TASK DESCRIPTION. Of all the lines below, output only those starting at the one with "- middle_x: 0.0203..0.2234" and ending at the one with "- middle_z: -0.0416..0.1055", both ends included, exactly as written.

++++++++++

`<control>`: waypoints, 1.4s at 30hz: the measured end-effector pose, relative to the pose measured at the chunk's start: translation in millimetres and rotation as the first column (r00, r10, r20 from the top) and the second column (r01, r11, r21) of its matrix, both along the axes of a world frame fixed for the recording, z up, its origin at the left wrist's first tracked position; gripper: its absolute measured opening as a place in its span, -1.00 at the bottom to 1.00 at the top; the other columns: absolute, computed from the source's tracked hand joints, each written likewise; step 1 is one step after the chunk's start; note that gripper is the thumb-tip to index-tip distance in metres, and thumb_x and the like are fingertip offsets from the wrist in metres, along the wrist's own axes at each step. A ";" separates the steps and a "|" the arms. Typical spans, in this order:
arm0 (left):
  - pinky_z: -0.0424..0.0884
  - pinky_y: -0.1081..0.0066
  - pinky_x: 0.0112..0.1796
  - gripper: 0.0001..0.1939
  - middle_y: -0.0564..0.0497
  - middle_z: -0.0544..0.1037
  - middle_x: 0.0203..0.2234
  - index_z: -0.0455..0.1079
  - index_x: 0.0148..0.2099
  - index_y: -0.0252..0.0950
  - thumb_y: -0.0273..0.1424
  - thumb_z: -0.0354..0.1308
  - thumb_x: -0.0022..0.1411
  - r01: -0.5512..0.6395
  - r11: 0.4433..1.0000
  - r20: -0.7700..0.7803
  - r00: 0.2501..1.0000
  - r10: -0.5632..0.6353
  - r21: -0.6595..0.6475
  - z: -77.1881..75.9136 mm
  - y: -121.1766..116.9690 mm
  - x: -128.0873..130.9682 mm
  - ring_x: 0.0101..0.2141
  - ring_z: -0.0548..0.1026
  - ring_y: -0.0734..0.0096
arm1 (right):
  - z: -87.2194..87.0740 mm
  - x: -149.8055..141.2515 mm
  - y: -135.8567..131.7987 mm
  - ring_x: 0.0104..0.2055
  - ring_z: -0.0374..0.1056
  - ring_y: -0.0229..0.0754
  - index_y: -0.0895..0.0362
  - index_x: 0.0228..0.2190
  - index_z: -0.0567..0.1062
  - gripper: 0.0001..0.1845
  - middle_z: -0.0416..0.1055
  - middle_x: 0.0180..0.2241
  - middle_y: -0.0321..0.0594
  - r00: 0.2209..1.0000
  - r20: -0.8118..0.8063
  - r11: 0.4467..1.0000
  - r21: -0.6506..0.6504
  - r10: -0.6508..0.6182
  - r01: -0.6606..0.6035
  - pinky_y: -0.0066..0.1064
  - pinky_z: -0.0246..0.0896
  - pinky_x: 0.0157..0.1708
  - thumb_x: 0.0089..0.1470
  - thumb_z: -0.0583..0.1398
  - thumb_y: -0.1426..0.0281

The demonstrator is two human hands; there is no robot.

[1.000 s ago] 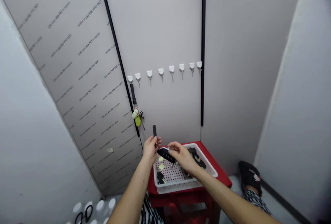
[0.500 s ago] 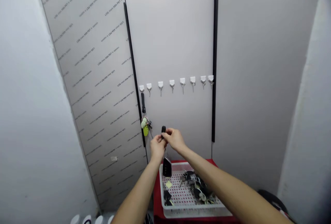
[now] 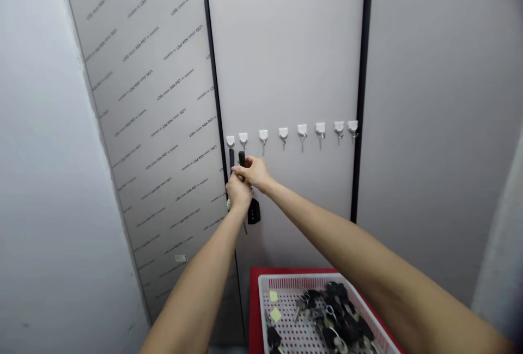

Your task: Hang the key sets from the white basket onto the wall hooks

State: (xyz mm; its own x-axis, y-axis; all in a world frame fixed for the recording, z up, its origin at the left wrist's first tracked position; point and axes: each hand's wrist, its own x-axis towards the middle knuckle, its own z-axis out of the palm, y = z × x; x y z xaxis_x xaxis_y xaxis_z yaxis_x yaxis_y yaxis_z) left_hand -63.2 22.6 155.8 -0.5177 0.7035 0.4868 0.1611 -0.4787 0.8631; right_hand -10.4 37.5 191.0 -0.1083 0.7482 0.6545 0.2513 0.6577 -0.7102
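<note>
Left hand (image 3: 238, 191) and right hand (image 3: 258, 173) pinch a stiff-looking black strap (image 3: 242, 159), best hold on its probably light key fob (image 3: 254, 212).

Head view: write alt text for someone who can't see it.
A person's left grip and right grip pinch a narrow black strap above a black angular key fob, under the left end of a row of white-backed metal hooks. Below, a white perforated plastic basket holds dark keys.

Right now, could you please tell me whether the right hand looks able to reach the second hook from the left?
Probably yes: the right hand is just below the second hook, and nothing appears to block it; the black strap at its fingers stands right under the hook.
</note>
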 end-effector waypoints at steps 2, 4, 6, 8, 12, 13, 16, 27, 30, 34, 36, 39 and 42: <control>0.16 0.56 -0.58 -0.94 0.07 0.32 -0.72 0.27 -0.53 -0.33 -0.46 0.03 -0.18 -0.031 0.999 -0.068 0.997 0.031 0.010 3.2 4.6 -4.2 -0.64 0.28 0.56 | 1.6 0.0 3.5 -0.58 0.18 -0.37 0.20 -0.50 0.37 -0.76 0.29 -0.63 -0.33 0.999 0.036 0.999 0.039 -0.016 0.015 -0.55 0.08 -0.57 -0.32 0.09 0.34; 0.16 0.57 -0.60 -0.92 0.09 0.31 -0.72 0.28 -0.51 -0.33 -0.45 0.02 -0.16 0.036 0.999 -0.091 0.995 -0.034 0.022 4.9 9.0 -6.1 -0.67 0.25 0.59 | 4.9 1.6 7.8 -0.62 0.15 -0.39 0.20 -0.52 0.37 -0.79 0.26 -0.68 -0.36 0.996 0.054 0.997 0.051 -0.066 0.063 -0.55 0.07 -0.58 -0.24 0.03 0.35; 0.15 0.58 -0.63 -0.90 0.11 0.29 -0.73 0.28 -0.49 -0.34 -0.43 -0.02 -0.12 0.181 0.983 -0.054 0.982 -0.179 0.034 6.8 13.3 -6.0 -0.72 0.22 0.64 | 10.2 3.0 13.6 -0.66 0.12 -0.40 0.21 -0.57 0.38 -0.78 0.19 -0.74 -0.38 0.990 0.105 0.994 0.061 -0.099 0.092 -0.56 0.05 -0.60 -0.20 -0.01 0.36; 0.14 0.59 -0.65 -0.87 0.13 0.26 -0.76 0.27 -0.51 -0.37 -0.42 -0.05 -0.09 0.325 0.944 0.026 0.945 -0.327 0.065 9.6 17.2 -5.4 -0.73 0.19 0.67 | 16.1 3.1 21.2 -0.68 0.10 -0.41 0.22 -0.61 0.37 -0.77 0.14 -0.78 -0.40 0.986 0.143 0.995 0.054 -0.089 0.082 -0.56 0.05 -0.61 -0.18 -0.03 0.39; 0.16 0.59 -0.60 -0.84 0.14 0.28 -0.73 0.26 -0.47 -0.39 -0.40 0.03 -0.15 0.426 0.890 0.214 0.865 -0.454 0.166 16.2 23.2 -4.7 -0.71 0.21 0.70 | 22.4 0.3 37.7 -0.63 0.16 -0.41 0.21 -0.43 0.36 -0.77 0.24 -0.70 -0.39 0.999 0.039 0.999 0.015 -0.033 0.032 -0.55 0.10 -0.55 -0.22 0.03 0.41; 0.17 0.58 -0.59 -0.82 0.14 0.29 -0.71 0.25 -0.45 -0.40 -0.39 0.05 -0.18 0.423 0.890 0.249 0.855 -0.455 0.174 17.4 24.5 -4.4 -0.71 0.21 0.71 | 22.3 -0.3 41.2 -0.61 0.17 -0.40 0.21 -0.39 0.35 -0.74 0.27 -0.66 -0.36 1.000 -0.003 1.000 0.011 -0.029 0.029 -0.54 0.11 -0.54 -0.24 0.04 0.41; 0.18 0.57 -0.58 -0.79 0.14 0.29 -0.71 0.24 -0.46 -0.40 -0.38 0.08 -0.22 0.415 0.897 0.299 0.846 -0.441 0.151 19.5 28.3 -2.3 -0.70 0.23 0.70 | 19.6 -0.4 49.2 -0.55 0.21 -0.38 0.23 -0.38 0.34 -0.71 0.32 -0.57 -0.28 0.993 -0.095 0.998 -0.011 -0.067 0.066 -0.53 0.13 -0.50 -0.25 0.06 0.38; 0.19 0.57 -0.60 -0.92 0.17 0.25 -0.76 0.18 -0.54 -0.38 -0.50 0.04 -0.18 0.314 0.948 0.293 0.903 -0.314 0.049 19.7 40.7 4.1 -0.72 0.23 0.68 | 17.2 3.3 56.7 -0.51 0.26 -0.31 0.23 -0.47 0.40 -0.75 0.35 -0.57 -0.24 0.979 -0.032 0.978 -0.069 -0.202 0.199 -0.51 0.12 -0.48 -0.26 0.06 0.36; 0.19 0.55 -0.59 -0.93 0.15 0.27 -0.76 0.19 -0.52 -0.36 -0.49 0.03 -0.18 0.316 0.949 0.256 0.918 -0.302 -0.014 18.3 44.1 4.5 -0.70 0.25 0.65 | 17.6 5.3 59.9 -0.52 0.26 -0.30 0.22 -0.49 0.41 -0.76 0.35 -0.61 -0.22 0.966 0.041 0.964 -0.069 -0.254 0.256 -0.50 0.11 -0.50 -0.26 0.07 0.35; 0.23 0.50 -0.52 -0.90 0.04 0.36 -0.66 0.23 -0.48 -0.37 -0.50 0.04 -0.19 0.200 0.965 0.055 0.980 -0.193 -0.171 13.5 46.3 2.5 -0.59 0.33 0.53 | 17.1 10.7 56.4 -0.51 0.25 -0.28 0.21 -0.54 0.43 -0.76 0.36 -0.59 -0.18 0.933 0.188 0.945 -0.052 -0.307 0.322 -0.50 0.09 -0.51 -0.26 0.07 0.32; 0.24 0.48 -0.43 -0.83 -0.02 0.41 -0.55 0.25 -0.41 -0.37 -0.54 0.04 -0.20 0.101 0.980 -0.091 0.989 -0.118 -0.171 8.2 44.3 1.9 -0.49 0.36 0.48 | 11.8 17.0 50.6 -0.48 0.26 -0.27 0.20 -0.53 0.43 -0.74 0.38 -0.55 -0.17 0.921 0.233 0.942 -0.042 -0.314 0.332 -0.50 0.08 -0.49 -0.23 0.04 0.31; 0.22 0.47 -0.30 -0.68 -0.08 0.39 -0.35 0.22 -0.26 -0.36 -0.55 0.03 -0.20 0.006 0.992 -0.246 0.969 -0.037 -0.127 -6.6 34.9 3.9 -0.33 0.34 0.46 | -7.9 32.7 39.2 -0.41 0.26 -0.29 0.20 -0.45 0.41 -0.72 0.38 -0.45 -0.19 0.915 0.270 0.945 -0.048 -0.299 0.323 -0.52 0.09 -0.44 -0.17 -0.01 0.33; 0.20 0.45 -0.24 -0.63 -0.13 0.35 -0.26 0.19 -0.20 -0.38 -0.50 0.02 -0.18 -0.033 0.983 -0.331 0.943 -0.029 -0.180 -32.4 17.5 10.9 -0.26 0.32 0.43 | -42.2 54.5 23.2 -0.36 0.25 -0.30 0.24 -0.38 0.38 -0.68 0.36 -0.38 -0.17 0.871 0.429 0.951 -0.080 -0.238 0.299 -0.55 0.08 -0.41 -0.13 -0.07 0.38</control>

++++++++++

EXERCISE RESPONSE.
  - middle_x: 0.0203..0.2234
  - index_z: -0.0455..0.1079
  - index_x: 0.0148..0.2099
  - index_y: -0.0252..0.0950
  - thumb_y: -0.0273..0.1424
  - thumb_z: -0.0354..0.1308
  - thumb_x: -0.0022..0.1411
  - r01: -0.5512..0.6395
  - r11: 0.4433..1.0000
  - r20: -0.7700..0.7803
  - r00: 0.2501..1.0000
  - r10: -0.5632..0.6353
  - r21: -0.6595..0.6475
  - z: -77.1881..75.9136 mm
  - y: -121.1766..116.9690 mm
  - x: -128.0873..130.9682 mm
  - ring_x: 0.0101..0.2141
  - ring_z: -0.0548..0.1026
  - ring_y: -0.0734..0.0096
arm1 (right):
  - z: -87.2194..87.0740 mm
  - x: -149.8055..141.2515 mm
  - y: -135.8567..131.7987 mm
  - ring_x: 0.0104..0.2055
  - ring_z: -0.0374..0.1056
  - ring_y: -0.0229..0.0754
  - index_y: -0.0895..0.0362
  - index_x: 0.0228..0.2190
  - index_z: -0.0567..0.1062
  - gripper: 0.0001..0.1845
  - middle_z: -0.0416..0.1055

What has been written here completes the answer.